— YOUR GOAL —
Strip the pictures, then copy the remaining data exactly as it stands.

— DATASET CONTENT —

***

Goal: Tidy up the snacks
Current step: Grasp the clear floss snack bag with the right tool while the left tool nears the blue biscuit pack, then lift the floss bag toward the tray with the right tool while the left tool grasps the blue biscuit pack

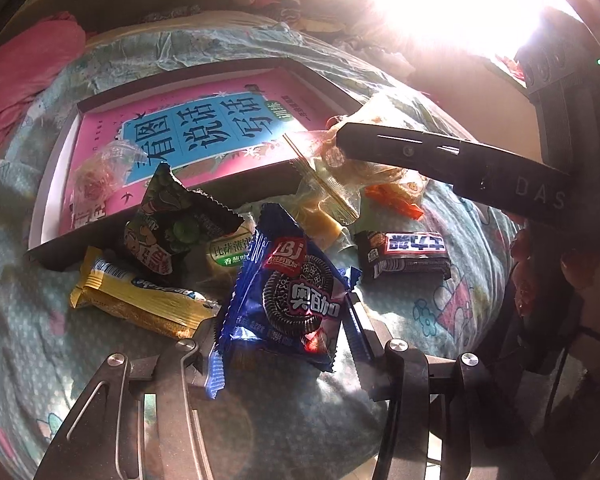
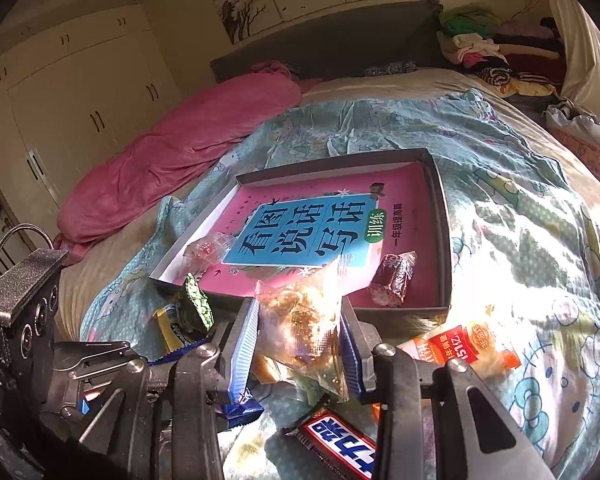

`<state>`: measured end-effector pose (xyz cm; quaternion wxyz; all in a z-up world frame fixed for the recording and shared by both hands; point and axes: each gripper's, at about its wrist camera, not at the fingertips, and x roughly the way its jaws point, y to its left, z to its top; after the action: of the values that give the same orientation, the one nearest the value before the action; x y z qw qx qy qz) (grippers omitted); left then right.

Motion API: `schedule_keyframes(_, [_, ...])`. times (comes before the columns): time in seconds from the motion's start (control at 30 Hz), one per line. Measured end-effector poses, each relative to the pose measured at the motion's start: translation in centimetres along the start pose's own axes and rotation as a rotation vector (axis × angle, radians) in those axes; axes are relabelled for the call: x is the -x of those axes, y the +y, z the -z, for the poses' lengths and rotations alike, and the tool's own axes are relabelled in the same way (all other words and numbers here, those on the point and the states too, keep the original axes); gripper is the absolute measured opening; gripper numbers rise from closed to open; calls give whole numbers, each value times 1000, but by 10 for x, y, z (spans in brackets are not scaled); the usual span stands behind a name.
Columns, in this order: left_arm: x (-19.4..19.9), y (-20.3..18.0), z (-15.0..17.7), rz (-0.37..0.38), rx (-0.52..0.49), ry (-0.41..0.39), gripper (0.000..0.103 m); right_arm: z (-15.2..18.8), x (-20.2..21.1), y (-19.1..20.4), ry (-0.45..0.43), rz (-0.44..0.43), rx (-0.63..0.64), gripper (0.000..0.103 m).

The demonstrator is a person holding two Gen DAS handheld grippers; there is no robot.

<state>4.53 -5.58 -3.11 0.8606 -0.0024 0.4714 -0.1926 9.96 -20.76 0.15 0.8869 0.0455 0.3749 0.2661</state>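
Note:
My left gripper (image 1: 284,328) sits low over the bedspread, its jaws shut on the sides of a blue sandwich-cookie packet (image 1: 288,300). My right gripper (image 2: 300,352) is shut on a clear bag of brown snack (image 2: 300,328), held just in front of the near wall of a shallow dark box (image 2: 444,240). The box has a pink book in its bottom. On the book lie a clear-wrapped red sweet (image 2: 206,250) and a brown wrapped sweet (image 2: 392,280). In the left wrist view one finger of the right gripper (image 1: 440,160) crosses from the right.
Loose on the bedspread lie a yellow wafer pack (image 1: 140,296), a green pea packet (image 1: 172,224), a green-and-white biscuit (image 1: 228,248), a dark chocolate bar (image 2: 340,440) and an orange-white packet (image 2: 460,348). A pink quilt (image 2: 180,148) lies to the left; sun glare washes out the right.

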Motion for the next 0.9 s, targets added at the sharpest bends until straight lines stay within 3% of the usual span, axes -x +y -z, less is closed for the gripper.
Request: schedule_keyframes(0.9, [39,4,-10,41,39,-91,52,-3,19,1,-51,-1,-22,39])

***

— SOLUTION —
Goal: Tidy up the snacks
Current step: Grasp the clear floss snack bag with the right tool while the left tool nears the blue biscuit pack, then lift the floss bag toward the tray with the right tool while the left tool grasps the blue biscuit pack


`<state>`: measured end-effector pose (xyz cm; quaternion wxyz; all in a z-up world frame fixed for the recording and shared by both hands; point and axes: each gripper's, at about its wrist camera, not at the fingertips, and x roughly the way its jaws point, y to its left, z to its top; after the action: of the values that give the same orientation, the one nearest the value before the action; x y z qw qx qy qz) (grippers omitted); left then right.

Motion API: `schedule_keyframes(_, [_, ...])`. times (comes before the columns): time in seconds from the motion's start (control at 30 Hz), one per line. Measured end-effector poses, each relative to the pose measured at the motion's start: translation in centimetres along the start pose's own axes and rotation as a rotation vector (axis × angle, radians) in those axes; axes are relabelled for the call: x is the -x of those axes, y the +y, z the -z, for the poses' lengths and rotations alike, and the tool's own axes are relabelled in the same way (all other words and numbers here, those on the point and the states too, keep the original axes); gripper is the absolute measured opening; gripper numbers rise from closed to open; calls give whole numbers, each value times 1000, but by 10 for x, y, z (spans in brackets are not scaled); the usual span stands behind a name.
Columns, in this order: left_arm: x (-19.4..19.9), y (-20.3..18.0), z (-15.0..17.7), rz (-0.37..0.38), rx (-0.52..0.49), ry (-0.41..0.39), gripper (0.000..0.103 m); right_arm: z (-15.2..18.8), x (-20.2..21.1), y (-19.1..20.4), ry (-0.45..0.43), rz (-0.44..0.43), rx (-0.63..0.64), gripper (0.000..0.103 m).

The demonstrator is a person holding two Gen DAS handheld grippers; there is no robot.

<state>4.53 -5.58 -3.11 0.8606 -0.0024 0.4714 -0.1926 9.96 -20.76 0.15 0.8869 0.0455 0.3749 0.2661</state>
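Note:
My left gripper (image 1: 284,328) sits low over the bedspread, its jaws shut on the sides of a blue sandwich-cookie packet (image 1: 288,300). My right gripper (image 2: 300,352) is shut on a clear bag of brown snack (image 2: 300,328), held just in front of the near wall of a shallow dark box (image 2: 444,240). The box has a pink book in its bottom. On the book lie a clear-wrapped red sweet (image 2: 206,250) and a brown wrapped sweet (image 2: 392,280). In the left wrist view one finger of the right gripper (image 1: 440,160) crosses from the right.
Loose on the bedspread lie a yellow wafer pack (image 1: 140,296), a green pea packet (image 1: 172,224), a green-and-white biscuit (image 1: 228,248), a dark chocolate bar (image 2: 340,440) and an orange-white packet (image 2: 460,348). A pink quilt (image 2: 180,148) lies to the left; sun glare washes out the right.
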
Motion for the next 0.9 s, targets added at the sharpest bends until straight lines stay within 3% of the usual span, axes -x +y -z, less is closed for the gripper.
Request: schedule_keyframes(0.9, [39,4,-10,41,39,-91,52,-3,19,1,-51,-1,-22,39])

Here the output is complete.